• _What you are asked to do_:
Restate word for word the lines below that run from the one holding "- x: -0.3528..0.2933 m" through the one holding "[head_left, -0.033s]", inclusive. Pictures don't belong in the copy.
==*==
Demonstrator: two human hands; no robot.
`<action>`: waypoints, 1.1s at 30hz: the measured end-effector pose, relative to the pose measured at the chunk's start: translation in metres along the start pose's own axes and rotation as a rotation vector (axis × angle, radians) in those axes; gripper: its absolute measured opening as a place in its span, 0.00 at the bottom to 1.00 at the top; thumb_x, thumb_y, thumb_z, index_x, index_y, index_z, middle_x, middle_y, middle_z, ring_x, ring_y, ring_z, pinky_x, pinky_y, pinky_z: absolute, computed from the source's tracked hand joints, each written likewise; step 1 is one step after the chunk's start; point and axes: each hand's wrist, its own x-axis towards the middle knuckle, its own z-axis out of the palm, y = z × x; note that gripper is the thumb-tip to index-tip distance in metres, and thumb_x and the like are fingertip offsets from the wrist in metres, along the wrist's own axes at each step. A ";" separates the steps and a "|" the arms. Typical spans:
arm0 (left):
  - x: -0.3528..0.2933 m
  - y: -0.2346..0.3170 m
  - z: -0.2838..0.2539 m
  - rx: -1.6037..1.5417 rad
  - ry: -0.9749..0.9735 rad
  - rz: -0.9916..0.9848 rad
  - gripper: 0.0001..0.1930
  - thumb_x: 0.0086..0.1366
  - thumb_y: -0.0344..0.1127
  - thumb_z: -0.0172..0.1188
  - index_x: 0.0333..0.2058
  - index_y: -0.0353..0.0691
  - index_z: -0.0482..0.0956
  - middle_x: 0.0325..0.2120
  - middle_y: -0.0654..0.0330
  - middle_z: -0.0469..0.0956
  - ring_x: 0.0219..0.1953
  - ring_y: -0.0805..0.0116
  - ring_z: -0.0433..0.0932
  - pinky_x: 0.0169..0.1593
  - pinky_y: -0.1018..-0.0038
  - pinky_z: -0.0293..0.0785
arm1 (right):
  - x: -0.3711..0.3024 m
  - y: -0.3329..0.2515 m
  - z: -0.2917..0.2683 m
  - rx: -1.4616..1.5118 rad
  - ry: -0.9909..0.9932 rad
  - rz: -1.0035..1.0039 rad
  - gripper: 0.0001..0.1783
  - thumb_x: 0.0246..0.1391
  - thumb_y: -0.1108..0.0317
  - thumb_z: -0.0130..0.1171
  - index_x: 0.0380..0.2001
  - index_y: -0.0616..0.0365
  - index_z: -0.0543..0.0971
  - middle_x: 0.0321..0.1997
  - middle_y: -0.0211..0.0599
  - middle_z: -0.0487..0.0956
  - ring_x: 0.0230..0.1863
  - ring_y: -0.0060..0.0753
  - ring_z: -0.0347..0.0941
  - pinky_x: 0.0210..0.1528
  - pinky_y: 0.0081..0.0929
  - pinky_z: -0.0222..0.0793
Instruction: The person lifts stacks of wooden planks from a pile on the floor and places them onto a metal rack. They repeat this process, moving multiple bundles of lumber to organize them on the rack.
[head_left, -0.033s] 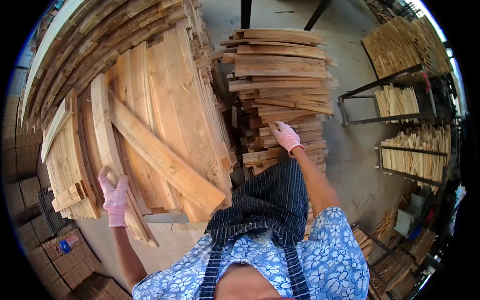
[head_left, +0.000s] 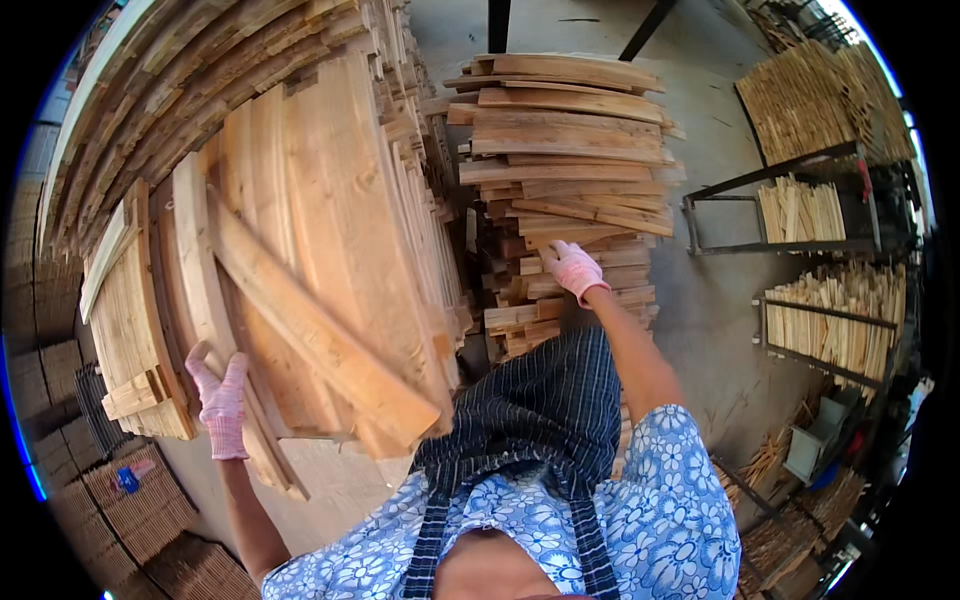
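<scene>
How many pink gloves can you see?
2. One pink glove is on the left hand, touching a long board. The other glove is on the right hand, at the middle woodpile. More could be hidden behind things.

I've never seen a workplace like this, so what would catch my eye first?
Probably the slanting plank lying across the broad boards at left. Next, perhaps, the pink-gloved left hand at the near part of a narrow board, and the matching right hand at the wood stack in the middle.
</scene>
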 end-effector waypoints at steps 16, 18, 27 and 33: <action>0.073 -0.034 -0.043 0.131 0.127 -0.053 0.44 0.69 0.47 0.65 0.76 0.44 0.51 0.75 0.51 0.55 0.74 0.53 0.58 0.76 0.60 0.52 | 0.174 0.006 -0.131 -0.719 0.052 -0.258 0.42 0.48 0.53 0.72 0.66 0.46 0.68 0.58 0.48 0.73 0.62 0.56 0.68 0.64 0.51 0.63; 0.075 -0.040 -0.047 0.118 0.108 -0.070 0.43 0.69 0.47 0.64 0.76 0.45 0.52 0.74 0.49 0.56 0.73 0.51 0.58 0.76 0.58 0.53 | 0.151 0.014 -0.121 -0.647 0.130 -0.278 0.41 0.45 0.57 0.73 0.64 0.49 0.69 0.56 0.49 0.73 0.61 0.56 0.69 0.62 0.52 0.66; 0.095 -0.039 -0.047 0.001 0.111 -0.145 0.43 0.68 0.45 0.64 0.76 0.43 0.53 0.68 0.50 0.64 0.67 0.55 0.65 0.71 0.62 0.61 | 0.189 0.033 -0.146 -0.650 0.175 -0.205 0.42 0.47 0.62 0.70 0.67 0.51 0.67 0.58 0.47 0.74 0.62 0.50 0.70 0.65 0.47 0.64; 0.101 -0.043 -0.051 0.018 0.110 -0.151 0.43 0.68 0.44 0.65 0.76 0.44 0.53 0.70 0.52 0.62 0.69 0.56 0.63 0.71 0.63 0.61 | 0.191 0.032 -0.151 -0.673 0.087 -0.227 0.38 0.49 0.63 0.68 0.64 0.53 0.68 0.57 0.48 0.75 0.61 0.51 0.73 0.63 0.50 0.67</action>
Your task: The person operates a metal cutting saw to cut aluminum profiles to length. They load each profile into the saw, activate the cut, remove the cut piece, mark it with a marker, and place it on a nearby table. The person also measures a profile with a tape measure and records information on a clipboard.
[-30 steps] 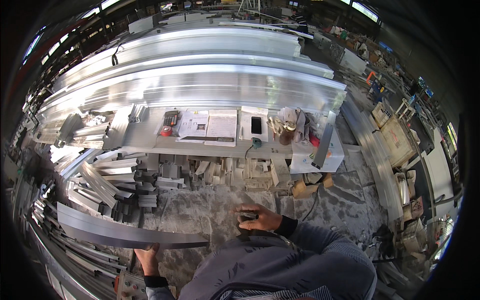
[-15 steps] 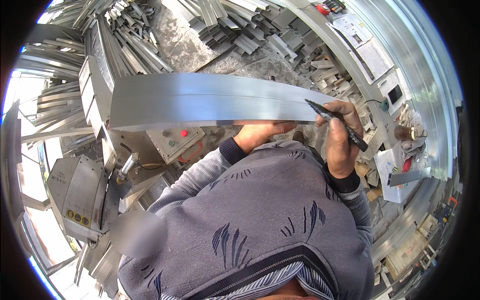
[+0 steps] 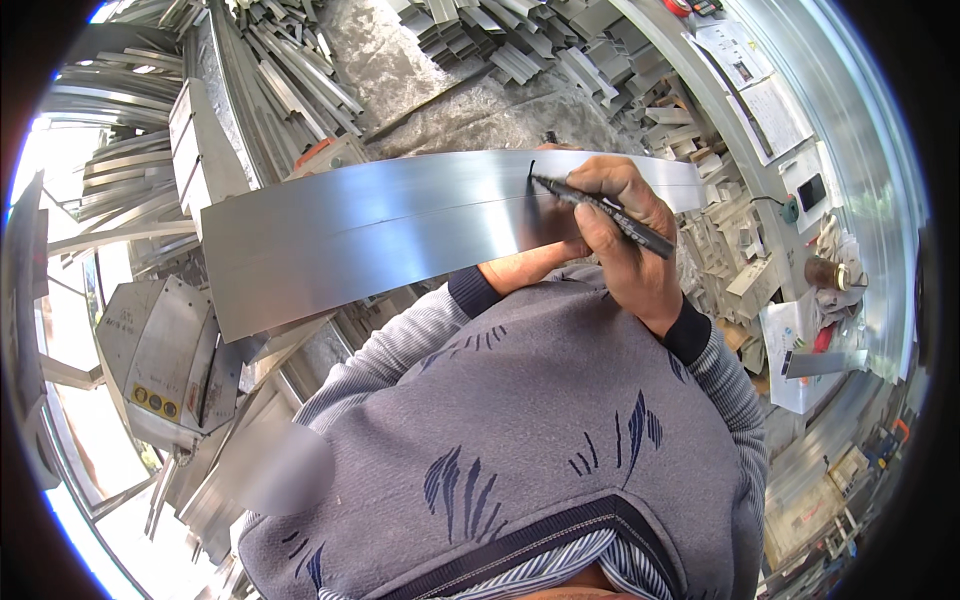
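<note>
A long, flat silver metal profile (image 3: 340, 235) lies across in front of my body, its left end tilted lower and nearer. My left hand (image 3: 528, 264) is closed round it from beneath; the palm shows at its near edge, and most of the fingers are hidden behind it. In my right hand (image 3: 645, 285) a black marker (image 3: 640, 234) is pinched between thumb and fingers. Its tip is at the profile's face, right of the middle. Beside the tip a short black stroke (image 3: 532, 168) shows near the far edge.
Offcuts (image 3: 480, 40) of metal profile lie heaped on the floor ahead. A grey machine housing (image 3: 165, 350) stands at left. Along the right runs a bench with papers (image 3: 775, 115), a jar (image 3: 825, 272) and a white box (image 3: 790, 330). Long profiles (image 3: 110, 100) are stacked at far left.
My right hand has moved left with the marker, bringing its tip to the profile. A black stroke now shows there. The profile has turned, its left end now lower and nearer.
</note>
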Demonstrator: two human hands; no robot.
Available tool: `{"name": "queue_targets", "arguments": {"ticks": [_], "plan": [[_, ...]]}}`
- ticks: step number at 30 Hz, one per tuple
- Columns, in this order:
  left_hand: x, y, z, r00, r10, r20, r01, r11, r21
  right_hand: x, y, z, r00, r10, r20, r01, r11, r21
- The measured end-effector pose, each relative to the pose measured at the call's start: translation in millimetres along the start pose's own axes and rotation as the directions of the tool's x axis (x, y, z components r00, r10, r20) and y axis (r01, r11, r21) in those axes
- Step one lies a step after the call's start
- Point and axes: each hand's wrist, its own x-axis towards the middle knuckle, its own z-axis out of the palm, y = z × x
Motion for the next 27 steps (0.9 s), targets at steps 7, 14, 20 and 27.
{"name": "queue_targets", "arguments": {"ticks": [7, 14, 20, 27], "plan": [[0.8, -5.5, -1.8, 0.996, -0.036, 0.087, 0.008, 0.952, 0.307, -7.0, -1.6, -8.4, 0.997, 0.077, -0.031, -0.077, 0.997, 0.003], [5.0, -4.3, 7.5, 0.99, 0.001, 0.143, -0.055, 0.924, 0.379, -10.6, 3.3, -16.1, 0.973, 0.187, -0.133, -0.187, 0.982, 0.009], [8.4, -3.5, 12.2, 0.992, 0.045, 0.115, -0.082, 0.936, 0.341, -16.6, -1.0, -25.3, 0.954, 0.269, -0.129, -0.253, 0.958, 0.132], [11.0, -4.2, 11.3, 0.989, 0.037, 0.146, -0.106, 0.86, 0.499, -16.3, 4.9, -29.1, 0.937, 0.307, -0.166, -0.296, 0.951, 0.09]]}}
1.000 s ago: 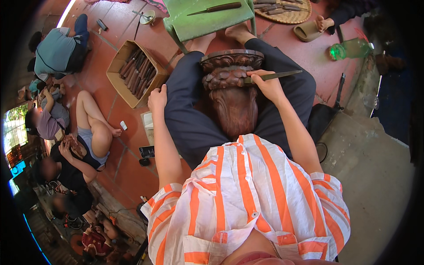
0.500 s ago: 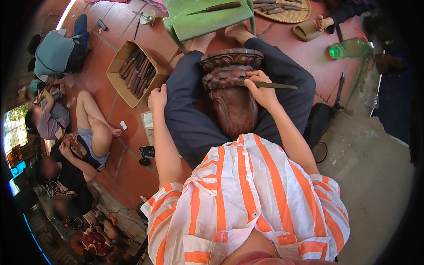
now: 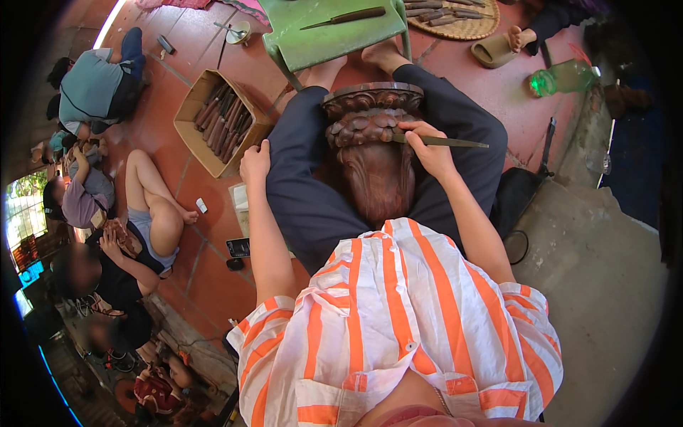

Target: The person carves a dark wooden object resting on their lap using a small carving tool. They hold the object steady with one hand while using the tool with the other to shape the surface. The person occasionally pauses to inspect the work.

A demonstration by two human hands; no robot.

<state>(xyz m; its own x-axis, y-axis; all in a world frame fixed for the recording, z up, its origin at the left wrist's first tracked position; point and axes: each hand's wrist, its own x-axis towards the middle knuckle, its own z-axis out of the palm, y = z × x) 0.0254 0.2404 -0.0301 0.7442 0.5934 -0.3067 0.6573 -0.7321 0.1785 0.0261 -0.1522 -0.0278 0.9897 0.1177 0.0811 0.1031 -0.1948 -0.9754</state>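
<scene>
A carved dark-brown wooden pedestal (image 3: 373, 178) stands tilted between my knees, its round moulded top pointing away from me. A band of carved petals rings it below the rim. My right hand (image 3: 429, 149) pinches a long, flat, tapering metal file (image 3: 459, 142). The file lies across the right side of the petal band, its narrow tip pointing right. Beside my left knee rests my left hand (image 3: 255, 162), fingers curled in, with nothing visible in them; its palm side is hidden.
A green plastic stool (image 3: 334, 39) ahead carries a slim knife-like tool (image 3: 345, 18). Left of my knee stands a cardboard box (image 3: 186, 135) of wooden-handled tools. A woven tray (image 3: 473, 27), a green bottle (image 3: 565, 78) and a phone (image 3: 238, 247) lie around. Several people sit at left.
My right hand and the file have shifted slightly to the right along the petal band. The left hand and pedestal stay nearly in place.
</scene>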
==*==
• _Answer_:
  - x: -0.3528..0.2933 m
  - y: -0.2346..0.3170 m
  - z: -0.2838..0.2539 m
  - rx: -1.6037..1.5417 rad
  - ry: -0.9749..0.9735 rad
  - rz: -0.9916..0.9848 rad
  - gripper: 0.0001..0.1930
  - thumb_x: 0.0086..0.1366
  - thumb_y: -0.0344..0.1127
  - thumb_z: -0.0172..0.1188
  - index_x: 0.0333..0.2058
  - index_y: -0.0353..0.0691
  - index_z: -0.0482..0.0956
  - middle_x: 0.0325..0.2120
  - middle_y: -0.0654..0.0330
  - middle_z: -0.0469..0.0956
  - ring_x: 0.0219..0.1953
  - ring_y: -0.0805..0.0116
  - ring_z: -0.0433..0.0932
  - pinky_x: 0.0169..0.1593
  - pinky_y: -0.1018..-0.0038
  - pinky_z: -0.0293..0.0785
arm1 (right):
  - x: -0.3711..0.3024 m
  - y: -0.3329..0.2515 m
  - z: -0.2917..0.2683 m
  - rx: -1.4616..1.5118 rad
  - ry: -0.9909..0.9932 rad
  - rz: -1.0035..1.0039 rad
  - gripper: 0.0001..0.1783
  - thumb_x: 0.0246..0.1391
  - thumb_y: -0.1108..0.0317
  - thumb_z: -0.0130..0.1171
  - index_x: 0.0380..0.2001
  - index_y: -0.0616..0.0365
  - index_z: -0.0543..0.0971
  - middle_x: 0.0321..0.1997
  - middle_y: -0.0211..0.0599
  - middle_z: -0.0487..0.0956
  - ring_x: 0.0230..0.1863
  - ring_y: -0.0060..0.0753
  - ring_z: -0.0347..0.0941
  - pinky_x: 0.0210..0.1528
  - pinky_y: 0.0081..0.0929
  - pinky_z: -0.0222..0.0793
Instruction: The person lifts stacks of wooden planks from a pile on the floor and places them onto a metal rack. They repeat this process, moving multiple bundles of lumber to organize them on the rack.
[head_left, -0.033s] 

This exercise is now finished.